Jupiter anticipates announcing performance charges that are above 10 million pounds for the period concluded on Dec. 31, exceeding earlier projections.

Ben Whitmore, an experienced portfolio manager with assets under management of approximately £10 billion, has announced he will be leaving his current firm in July to start his own independent company. As part of the agreement, the new boutique will refrain from competing with Jupiter for a period of two years from the date of Whitmore's departure.

It is predicted that Alex Savvides will become a part of Jupiter during the fall season. In this role, he will be responsible for supervising the Jupiter UK Special Situations Fund, which has a total value of £2.1 billion.

Jupiter has confirmed that Whitmore will stay on board until the end of July, for a smooth and cooperative handover process of his current assets management responsibilities.

"Unite Students' Properties Filling Up Faster Than Last Year"

According to Unite Students, their accommodations for the academic year of 2024/25 are being reserved at a quicker rate than the previous year. In fact, last year they were fully booked before the commencement of the term.

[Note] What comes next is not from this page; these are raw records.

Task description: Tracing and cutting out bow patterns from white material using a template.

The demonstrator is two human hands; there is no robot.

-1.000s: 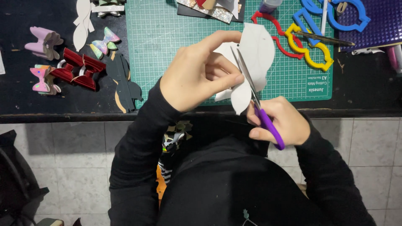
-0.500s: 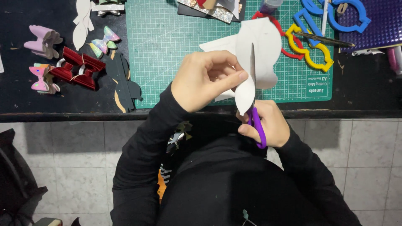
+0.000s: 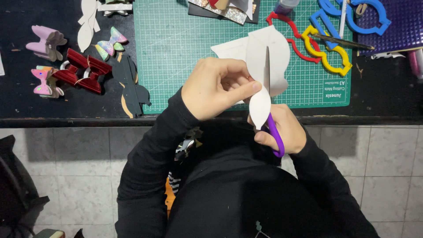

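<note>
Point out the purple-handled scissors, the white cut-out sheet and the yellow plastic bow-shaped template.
purple-handled scissors (image 3: 276, 136), head view, on the purple handle loop.
white cut-out sheet (image 3: 277, 53), head view, on its broad upper lobe.
yellow plastic bow-shaped template (image 3: 331, 56), head view, on its outline's lower right.

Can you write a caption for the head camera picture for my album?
Left hand holds a white cutout sheet while right hand cuts it with purple-handled scissors above a green cutting mat.

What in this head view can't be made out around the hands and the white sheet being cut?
- Purple-handled scissors: finger loops hidden inside the right hand.
- White sheet: the part under the left hand is covered.
- Blue plastic template: cut off by the top edge.
- Dark purple textured sheet: cut off at the right edge.
</note>
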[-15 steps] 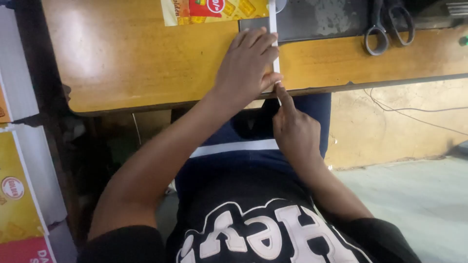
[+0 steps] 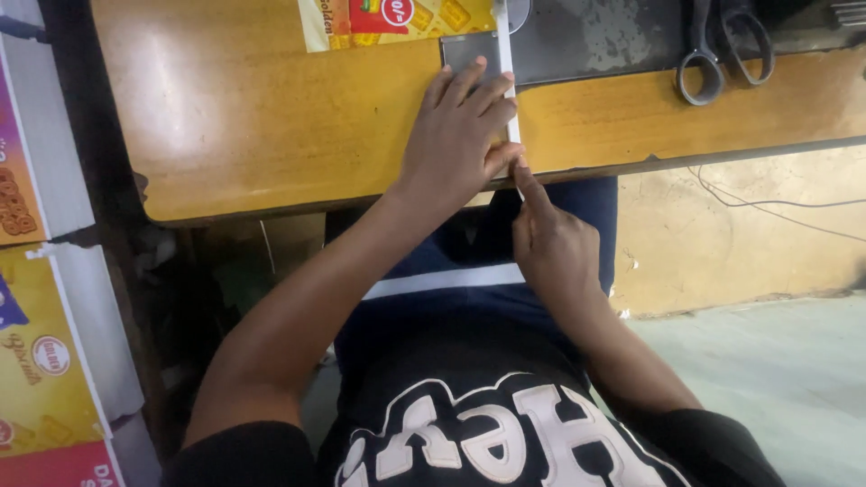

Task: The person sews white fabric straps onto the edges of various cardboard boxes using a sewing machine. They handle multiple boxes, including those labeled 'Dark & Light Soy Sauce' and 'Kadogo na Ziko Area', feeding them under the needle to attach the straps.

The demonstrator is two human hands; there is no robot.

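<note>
My left hand (image 2: 460, 135) lies flat, fingers spread, on a grey card sheet (image 2: 469, 50) on the wooden table (image 2: 262, 117). A narrow white strip (image 2: 505, 63) runs along the sheet's right edge toward the table's front edge. My right hand (image 2: 550, 243) is below the table's edge, its index finger stretched up and touching the strip's lower end beside my left thumb; the other fingers are curled. A yellow and red printed carton flap (image 2: 397, 20) joins the grey sheet at the top.
Black-handled scissors (image 2: 726, 50) lie on a dark grey metal plate (image 2: 595, 41) at the table's back right. Printed cartons (image 2: 45, 361) are stacked at the left. A thin cable (image 2: 776, 207) crosses the floor at the right.
My left hand has shifted slightly, leaving more of the grey sheet uncovered. My right index finger stays at the strip's lower end.
</note>
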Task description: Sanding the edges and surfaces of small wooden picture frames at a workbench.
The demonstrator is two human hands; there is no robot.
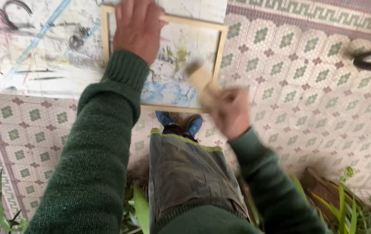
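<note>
The person stands over a patterned tile floor (pixel 307 99) and works on one wooden frame (pixel 222 47) with a painted panel inside it. The frame lies flat on a white, paint-marked sheet (pixel 42 47), just in front of the person's two blue shoes (pixel 193 126).

The left hand (pixel 137 27) is spread open, with the palm and fingers pressed flat on the upper left part of the frame; it grips nothing. The right hand (pixel 231 112) is closed tight around the handle of one wooden brush (pixel 200 78), which is blurred by motion, with its head over the right half of the panel.

The step in hand seems to be brushing the panel while the other hand keeps the frame steady. The next move probably calls for firm pressure from the left hand, so that the frame does not slide, and for even strokes that stay inside the wooden border.

Counted: one frame, one brush, two shoes, two green sleeves. Green plant leaves (pixel 359 208) show at the lower edge, and a dark curved object, too blurred to name, sits at the right edge.
</note>
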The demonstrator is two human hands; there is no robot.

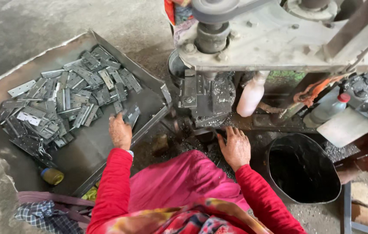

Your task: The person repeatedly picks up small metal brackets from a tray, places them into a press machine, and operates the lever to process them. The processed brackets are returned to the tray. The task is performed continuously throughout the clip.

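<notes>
Hinge plates [62, 102], flat grey metal pieces with punched holes, lie heaped in a shallow sheet-metal tray [106, 151] across the left half of the frame. At the right edge of the heap, near the middle of the picture, the left hand [120, 132] closes around one or two plates [131, 113], fingers curled over them and lifting them just clear of the pile. The right hand [236, 147] lies lower centre, fingers spread and flat against the gritty base beneath the drill press [208, 93], holding nothing that I can see.

Such plates look stiff and thin, light singly but sharp at the stamped edges and probably slick with oil or swarf; a pinch across the long edges, thumb on one face, seems the surest hold, since stacked pieces could slide apart.

A small yellow-capped bottle [52, 176] rests in the tray's lower corner. A white bottle [251, 95] stands behind the press, and a black bucket [303, 169] sits at lower right.
</notes>
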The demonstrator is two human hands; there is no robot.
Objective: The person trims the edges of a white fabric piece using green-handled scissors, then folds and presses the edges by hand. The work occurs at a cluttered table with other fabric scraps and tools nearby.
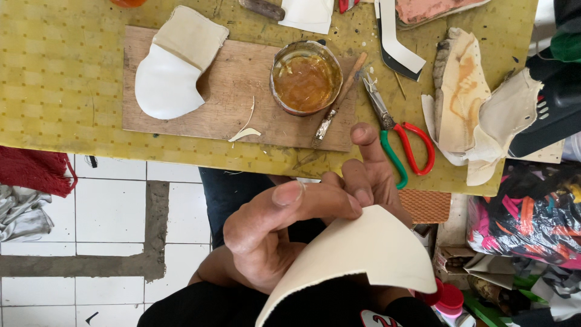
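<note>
While I look down from the head camera, these lines hold:
Left hand: my left hand point(272, 233) has its grip pinching the cream sheet point(357, 257), thumb pressed on its upper edge.
Right hand: my right hand point(369, 175) sits behind the sheet, fingers curled against it, index finger raised; I cannot tell whether it grips.
Sheet: one curved cream piece, held below the edge of the desk point(66, 79), above my lap.
Container: one round tin point(305, 77) on the wooden board point(236, 103), holding amber glue.
Brush: one brush point(339, 100), leaning on the tin's right side.
Scissors: one pair of scissors point(399, 136), one handle red and one green, right of the board.
Board pieces: one white folded piece point(172, 66) on the board's left end.
</note>
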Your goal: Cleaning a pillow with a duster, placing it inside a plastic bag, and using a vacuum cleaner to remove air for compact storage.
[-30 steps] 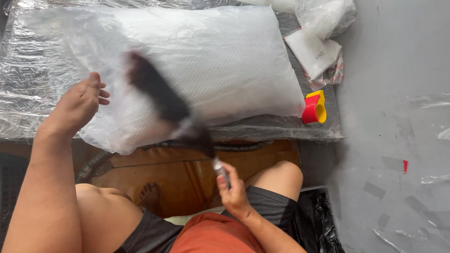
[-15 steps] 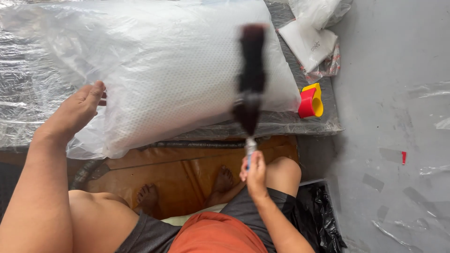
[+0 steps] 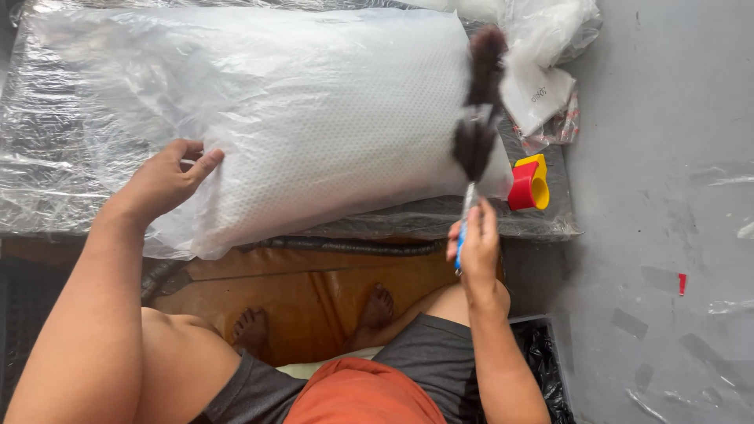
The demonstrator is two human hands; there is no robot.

The properties owned by the student landlord are occupied by 71% of its tenants, which is better than the 70% occupancy rate recorded during the same period in the previous year.

According to Joe Lister, who is the Chief Executive Officer of Unite Students, they have started the sales cycle for 2024/25 on a positive note. This is a testament to the attraction of their all-inclusive package that is priced at a fixed rate.

The recent statistics regarding rental properties indicate that there is a continuous high demand from both students and universities. This is a positive sign that suggests an optimistic future for rental growth during the 2024/25 academic year.

As many HMO landlords are leaving the market and the amount of purpose-built student housing slows down, we will take charge in supplying more student accommodation that is desperately needed. Our main goal is to collaborate with universities to guarantee that students are able to obtain affordable accommodation at a great standard.

The company stuck to its earlier forecast for adjusted EPS to be on the higher side of the 43-44p range. The UK Student Accommodation Fund's real estate worth went up by 2.1%, whereas the value of its London Student Accommodation Joint Venture went down a bit.